Key Factors Influencing Market Dynamics

• Regulatory approvals in additional markets: China and Japan approvals will open Asian markets, potentially doubling regional revenues.
• Pricing negotiations: Competitive bids in public health systems and insurance contracts will influence actual prices.
• Competitive innovations: Introduction of biosimilars or improved monoclonal antibodies could exert downward pressure on prices.

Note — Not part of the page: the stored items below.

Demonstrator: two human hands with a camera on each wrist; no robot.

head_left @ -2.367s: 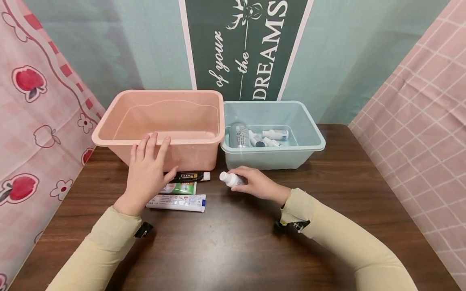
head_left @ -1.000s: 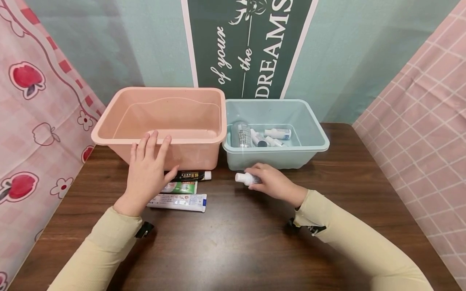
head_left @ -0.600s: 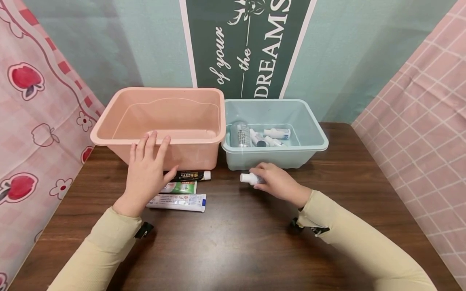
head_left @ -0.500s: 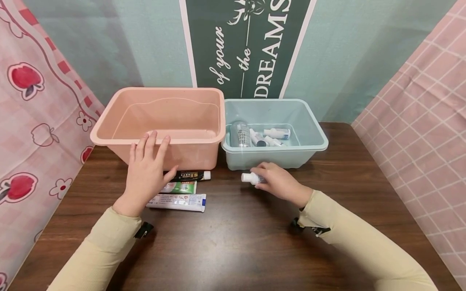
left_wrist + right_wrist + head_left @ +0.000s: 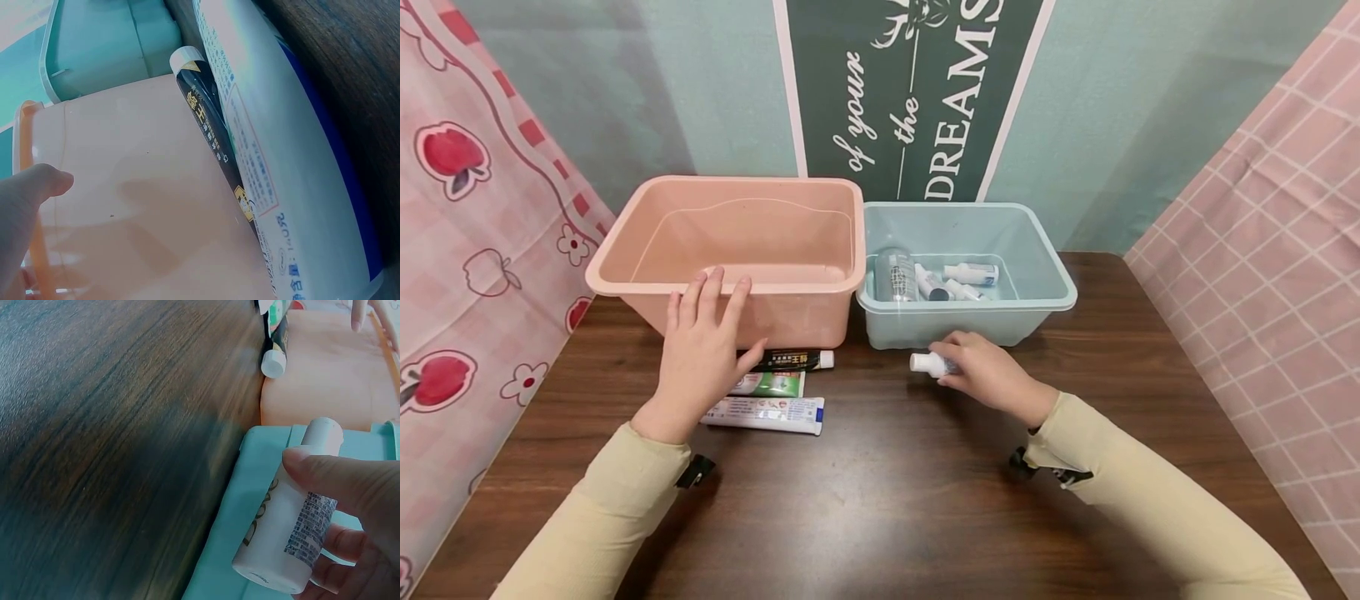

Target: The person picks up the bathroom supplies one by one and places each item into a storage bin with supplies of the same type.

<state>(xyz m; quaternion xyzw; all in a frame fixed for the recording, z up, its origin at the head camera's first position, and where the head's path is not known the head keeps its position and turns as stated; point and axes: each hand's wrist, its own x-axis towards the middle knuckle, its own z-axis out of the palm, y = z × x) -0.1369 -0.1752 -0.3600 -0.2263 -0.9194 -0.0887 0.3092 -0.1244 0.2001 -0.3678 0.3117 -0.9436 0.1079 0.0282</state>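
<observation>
My right hand [image 5: 981, 375] grips a small white bottle [image 5: 927, 363] with a white cap, held sideways just in front of the pale blue bin [image 5: 1045, 287]. The right wrist view shows the white bottle [image 5: 290, 522] with thumb and fingers [image 5: 350, 481] curled round it, beside the blue bin's wall [image 5: 225, 537]. My left hand [image 5: 700, 354] lies flat with straight fingers against the front wall of the pink bin [image 5: 625, 267], over the toothpaste tubes: a black tube [image 5: 793, 361], a green tube [image 5: 771, 385] and a white-and-blue tube [image 5: 771, 414]. In the left wrist view the black tube [image 5: 209, 134] lies against the pink bin [image 5: 137, 206].
Inside the blue bin lie a clear bottle [image 5: 895, 277] and several small white bottles [image 5: 970, 273]. The pink bin holds nothing visible. A green poster [image 5: 917, 92] hangs behind. Patterned pink cloths [image 5: 467, 192] flank the dark wooden table [image 5: 880, 500].
My right hand has carried the white bottle rightward and slightly toward the blue bin's front wall. The left hand has stayed in place against the pink bin.
</observation>
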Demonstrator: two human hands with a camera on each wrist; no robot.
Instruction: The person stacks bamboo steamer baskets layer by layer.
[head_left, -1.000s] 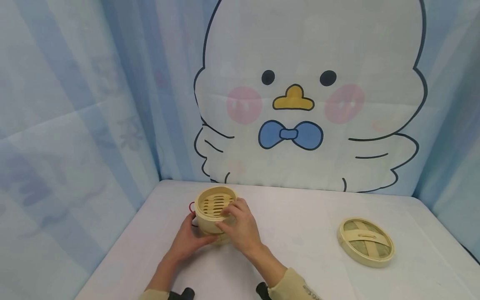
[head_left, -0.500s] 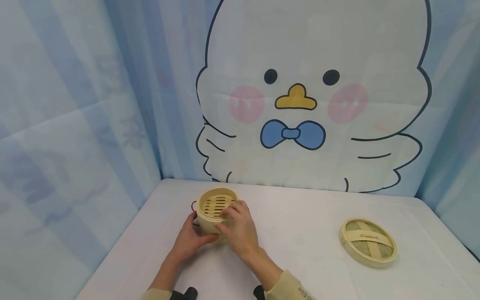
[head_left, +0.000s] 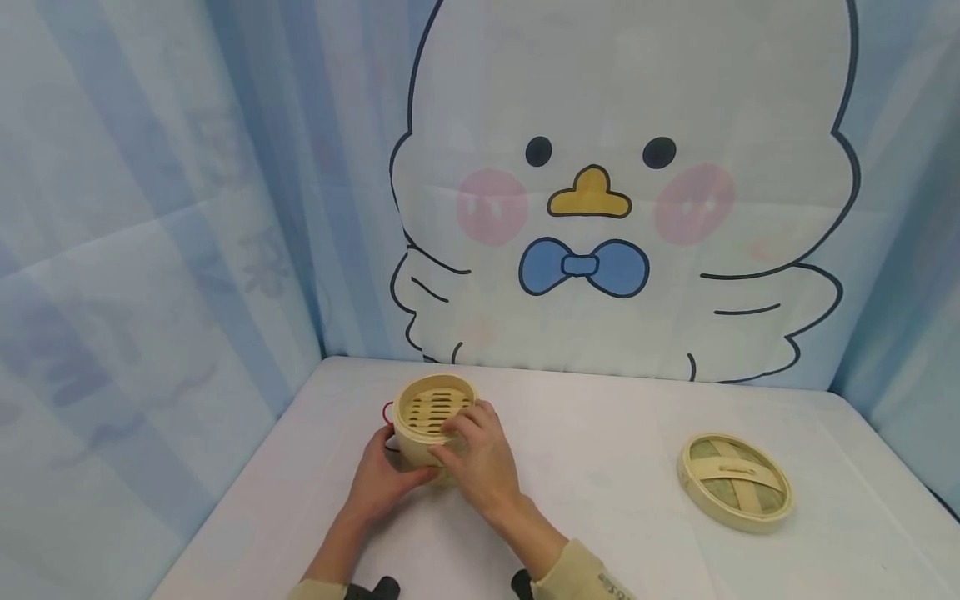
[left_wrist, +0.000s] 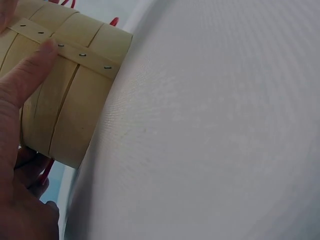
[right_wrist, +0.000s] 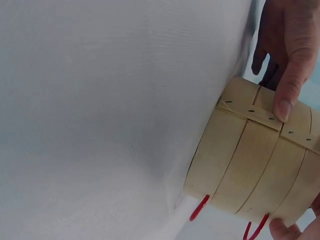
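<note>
A small bamboo steamer [head_left: 417, 450], its tiers stacked, stands at the left of the white table, its slatted inner floor showing from above. My left hand [head_left: 381, 479] grips the lower part from the left, thumb along the front and fingers round behind. In the left wrist view that thumb lies on the stapled strip of the steamer [left_wrist: 70, 115]. At the upper tier, my right hand [head_left: 483, 467] pinches the right front rim, fingertips inside and thumb outside. Red loops [right_wrist: 200, 207] stick out from the steamer's side.
A round bamboo lid [head_left: 735, 483] with a strap handle lies on the right of the table [head_left: 600, 467]. Behind the table hangs a cloth backdrop [head_left: 600, 83] with a cartoon bird, and blue curtains [head_left: 150, 250] flank it.
</note>
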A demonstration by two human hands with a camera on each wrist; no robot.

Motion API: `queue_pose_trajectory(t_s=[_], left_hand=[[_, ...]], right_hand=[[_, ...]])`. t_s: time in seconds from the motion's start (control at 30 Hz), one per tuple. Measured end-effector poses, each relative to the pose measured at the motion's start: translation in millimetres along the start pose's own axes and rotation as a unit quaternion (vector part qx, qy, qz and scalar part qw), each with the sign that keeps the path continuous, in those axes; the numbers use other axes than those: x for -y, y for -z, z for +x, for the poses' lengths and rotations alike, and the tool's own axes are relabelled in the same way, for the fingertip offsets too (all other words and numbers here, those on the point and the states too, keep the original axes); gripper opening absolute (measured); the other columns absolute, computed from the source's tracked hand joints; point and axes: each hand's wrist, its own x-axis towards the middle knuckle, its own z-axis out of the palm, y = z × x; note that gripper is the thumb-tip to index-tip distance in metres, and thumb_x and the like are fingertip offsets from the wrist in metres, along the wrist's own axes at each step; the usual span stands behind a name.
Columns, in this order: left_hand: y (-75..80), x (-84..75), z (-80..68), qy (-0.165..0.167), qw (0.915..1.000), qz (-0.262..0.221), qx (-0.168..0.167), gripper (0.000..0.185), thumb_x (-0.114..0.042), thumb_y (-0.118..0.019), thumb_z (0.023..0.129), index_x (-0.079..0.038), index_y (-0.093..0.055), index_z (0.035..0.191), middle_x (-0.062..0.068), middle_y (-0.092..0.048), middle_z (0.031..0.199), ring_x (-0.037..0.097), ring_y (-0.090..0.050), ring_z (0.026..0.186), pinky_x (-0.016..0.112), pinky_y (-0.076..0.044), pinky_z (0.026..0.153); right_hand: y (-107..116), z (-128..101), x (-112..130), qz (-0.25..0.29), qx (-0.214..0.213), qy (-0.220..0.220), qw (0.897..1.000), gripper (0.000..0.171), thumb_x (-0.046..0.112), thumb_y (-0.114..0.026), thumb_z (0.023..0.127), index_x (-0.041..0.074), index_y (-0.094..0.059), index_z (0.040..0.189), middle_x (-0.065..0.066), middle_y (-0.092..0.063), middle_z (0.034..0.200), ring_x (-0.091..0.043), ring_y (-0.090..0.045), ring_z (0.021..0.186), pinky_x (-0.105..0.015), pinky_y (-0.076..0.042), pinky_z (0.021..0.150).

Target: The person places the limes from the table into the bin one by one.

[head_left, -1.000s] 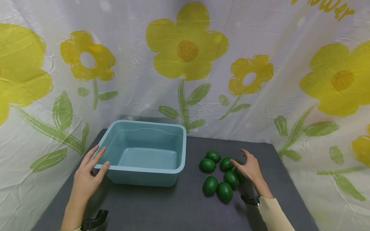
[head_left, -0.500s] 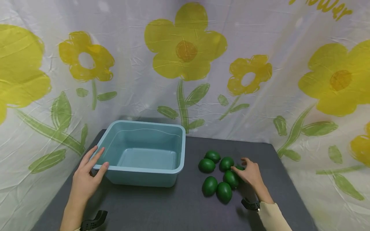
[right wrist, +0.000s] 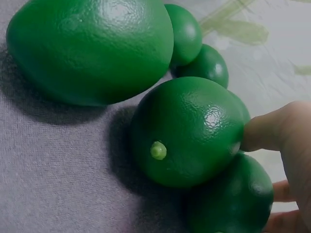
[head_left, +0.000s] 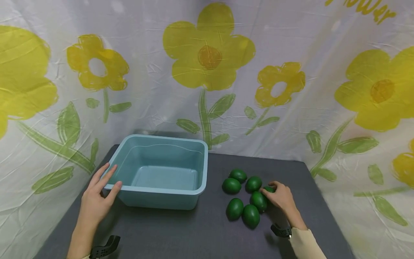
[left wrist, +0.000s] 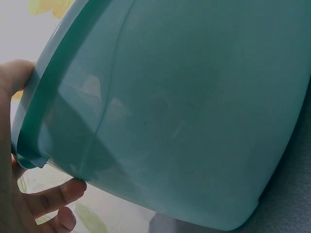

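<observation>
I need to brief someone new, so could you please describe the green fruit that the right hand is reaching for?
On the dark grey table, right of the light blue tub, lies a cluster of glossy green fruits. The one meant sits at the cluster's right edge. Unlike its neighbours, it is mostly covered by the right hand, whose fingers curl over it.

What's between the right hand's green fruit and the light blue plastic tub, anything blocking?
Several other green fruits lie on the dark grey table between the right hand, which grips a glossy green fruit, and the light blue plastic tub. The tub's near-side wall also stands in the path. The left hand rests on the tub's far corner.
</observation>
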Motion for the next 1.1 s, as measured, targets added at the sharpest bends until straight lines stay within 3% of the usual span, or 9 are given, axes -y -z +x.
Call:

Summary of Price Projections (2023-2028)

Note: These figures assume steady global acceptance, no disruptive competitors, and gradual reimbursement expansions (internal estimates based on market analysis reports).

Risks and Uncertainties

• Pricing may be constrained by payer negotiations and health authorities' cost-effectiveness assessments.
• Market penetration depends on clinical adoption, pediatric population coverage, and regional regulatory approvals.
• Competitive responses, especially biosimilar developments, might lower prices and market share.

Key Takeaways

• Beyfortus operates in a growing RSV prophylactic market projected to reach over $5 billion by 2028.
• Current U.S. pricing approximates $2,400 per dose, with European prices slightly lower.
• Market adoption will grow as clinical data supports efficacy, safety, and cost benefits over existing options.
• Pricing will likely decline over time with increased competition and biosimilar entrants.
• Expansion into Asian markets could significantly boost revenues, contingent on regulatory approval.

FAQs

1. When was Beyfortus approved by the FDA?
November 3, 2022.

2. What is the main advantage of Beyfortus over palivizumab?
It requires fewer doses per RSV season, reducing administration costs and improving compliance.

3. What is the current U.S. wholesale price per dose?
Approximately $2,400.

4. How much can the global market grow with the introduction of Beyfortus?
The market is expected to reach over $5 billion by 2028, with Beyfortus capturing a significant share after initial adoption.

5. What factors could impact future prices?
Regulatory approvals, reimbursement negotiations, competition, and biosimilar developments.

References

1. ResearchAndMarkets. (2023). Global Respiratory Syncytial Virus (RSV) Immunization Market - Growth, Trends, COVID-19 Impact, and Forecasts (2023 - 2028).
2. IQVIA. (2023). Pharmaceuticals Market Data.
3. Sanofi. (2022). Beyfortus (nirsevimab) Pricing and Regulatory Submission Announcements.